Незабываемая весна
На запад от Берлина, между Бранденбургом, где нас дислоцировали, и маленьким городком Пляуэ, проходит асфальтированная магистраль к реке Эльбе.
По этому шоссе днем и ночью в двух направлениях на восток и на запад шли толпы людей, невольников фашизма. Они возвращались на родину.
У ворот госпиталя отделились от потока две девушки с маленькой повозочкой. Это был странный транспорт: на крохотных колесиках, с красным сигнальным стеклышком на заднем борту и дышлом с крестовиной для рук.
Босая, с красной косынкой на плечах, девушка везла другую бледную, истощенную, с ввалившимися щеками. Первую звали Клава, вторую Лида.
Это были подруги, бывшие студентки. Их угнали в Германию в 1943 году. Работали они у немца фермера. Он не видел разницы между девушками и скотом: кормил их в коровнике, наказывал кнутом. Глумился, истязал. В конце концов одна из них, Лида, тяжело заболела.
От хозяина мы скрывали это, рассказывала Клава. Иначе он нашел бы способ избавиться от Лиды. Скрывать было трудно: я работала за двоих. Но близился час расплаты... Ради этого стоило выжить. И мы сносили все муки... Скажите, доктор, будет жить Лида?
Что я мог ответить Клаве? В сущности бездыханное тело везла Клава. Болезнь в дороге осложнилась. Едва прощупывался пульс. Помрачалось сознание. Я не буду вводить читателя в медицинские подробности, скажу только: это был тот случай, когда операция в одно и то [126] же время могла спасти или погубить. Спасти потому, что нет другого способа оказать помощь. Погубить потому, что Лиде могло не хватить сил перенести операцию.
Все сделаем, что сможем, неопределенно ответил я Клаве.
Пока беседовал с девушкой, Гомольский переливал кровь. Ярматова обкладывала Лиду грелками. Аленушка подносила кислородные подушки.
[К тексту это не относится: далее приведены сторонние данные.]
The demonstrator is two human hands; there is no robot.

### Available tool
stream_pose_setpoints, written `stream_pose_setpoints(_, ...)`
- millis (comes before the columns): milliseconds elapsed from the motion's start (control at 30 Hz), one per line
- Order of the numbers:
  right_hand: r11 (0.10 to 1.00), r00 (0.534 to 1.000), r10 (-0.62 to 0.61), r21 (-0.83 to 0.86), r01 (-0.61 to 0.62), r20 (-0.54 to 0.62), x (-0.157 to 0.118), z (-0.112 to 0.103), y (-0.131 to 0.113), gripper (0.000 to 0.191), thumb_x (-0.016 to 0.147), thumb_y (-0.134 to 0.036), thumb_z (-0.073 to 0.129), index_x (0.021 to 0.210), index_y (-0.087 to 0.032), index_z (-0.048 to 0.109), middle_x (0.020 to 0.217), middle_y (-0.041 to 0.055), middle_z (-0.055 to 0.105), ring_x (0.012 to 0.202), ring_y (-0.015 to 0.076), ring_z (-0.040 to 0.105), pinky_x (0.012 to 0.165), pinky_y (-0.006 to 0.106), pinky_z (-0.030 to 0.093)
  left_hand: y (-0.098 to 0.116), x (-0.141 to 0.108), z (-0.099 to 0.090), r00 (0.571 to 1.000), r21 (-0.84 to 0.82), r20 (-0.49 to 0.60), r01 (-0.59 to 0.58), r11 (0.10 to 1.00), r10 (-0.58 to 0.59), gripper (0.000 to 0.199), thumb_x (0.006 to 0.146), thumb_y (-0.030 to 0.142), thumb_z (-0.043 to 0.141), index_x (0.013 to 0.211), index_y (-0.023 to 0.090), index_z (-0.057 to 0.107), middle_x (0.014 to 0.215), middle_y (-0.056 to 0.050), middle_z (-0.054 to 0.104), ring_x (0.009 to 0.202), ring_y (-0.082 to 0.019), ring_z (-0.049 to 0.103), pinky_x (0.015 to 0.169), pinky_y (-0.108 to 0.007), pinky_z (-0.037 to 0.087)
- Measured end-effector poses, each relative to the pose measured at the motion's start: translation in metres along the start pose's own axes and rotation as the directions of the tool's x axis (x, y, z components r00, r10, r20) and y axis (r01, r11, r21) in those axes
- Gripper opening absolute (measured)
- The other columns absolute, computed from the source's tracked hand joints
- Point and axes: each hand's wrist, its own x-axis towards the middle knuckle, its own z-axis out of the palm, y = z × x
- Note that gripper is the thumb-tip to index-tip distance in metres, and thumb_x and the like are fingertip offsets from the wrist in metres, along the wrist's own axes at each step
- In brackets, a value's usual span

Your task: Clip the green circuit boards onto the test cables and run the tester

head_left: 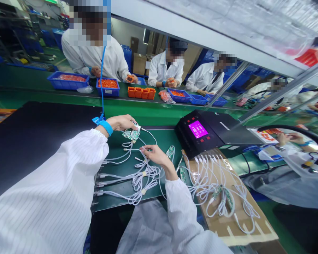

Вторую ампулу перелил, а пульс не появляется, растерянно докладывал Гомольский.
Я сделал новые назначения и присел рядом.
В тишине за дверью слышны были шаги Клавы.
Вспомнился разговор с профессором Юдиным: «При кровоточащей язве оперируйте на высоте кровотечения». Но как взять ее без пульса на операционный стол? Ведь умрет под ножом. Кто-то из хирургов сказал: «Когда умирает больной под ножом, умирает и хирург». Так что же оперировать? Рискнуть?
Врачи и сестры склонились над Лидой. Я видел лишь голову девушки: от выпуклого лба на пол хлынули светлой струей волосы. Тонкий, словно изваянный, профиль ее выражал одновременно страдание и несломленную гордость. «Выстояла!» безмолвно говорило лицо девушки. Я подумал в это время: какой страшный и длинный путь прошла Лида, а смерть встречает на пороге своего дома.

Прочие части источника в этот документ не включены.